The first fully developed history of the University of Cracow in this period in over a century, “A Pearl of Powerful Learning.” The University of Cracow in the Fifteenth Century places the school in the context of late medieval universities, traces the process of its foundation, analyzes its institutional growth, its setting in the Polish royal capital, its role in national life, and provides a social and geographical profile of students and faculty. The book includes extended treatment of the content of intellectual life and accomplishments of the school with reference to the works of its most important scholars in the medieval arts curriculum, medicine, law, and theology. The emergence of early Renaissance humanist interests at the university is also discussed.

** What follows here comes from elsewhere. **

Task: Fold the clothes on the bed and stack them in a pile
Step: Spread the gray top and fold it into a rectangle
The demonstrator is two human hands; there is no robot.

Winner of the Early Slavic Studies Association 2016 Book Prize for most outstanding recent scholarly monograph on pre-modern Slavdom.
The work was described by the prize committee as: "A thoughtful, highly-informed, and nuanced history of the University of Cracow, an important institution in a pivotal period of Poland’s history. Knoll's treatment of such important issues as the role of the University in national life and the controversial and highly technical matter of the impact of Humanism are dealt with tactfully and thoughtfully. The book will become the definitive work on this topic, and will ensure that the material will rapidly be absorbed into general histories of education and of universities in the Renaissance."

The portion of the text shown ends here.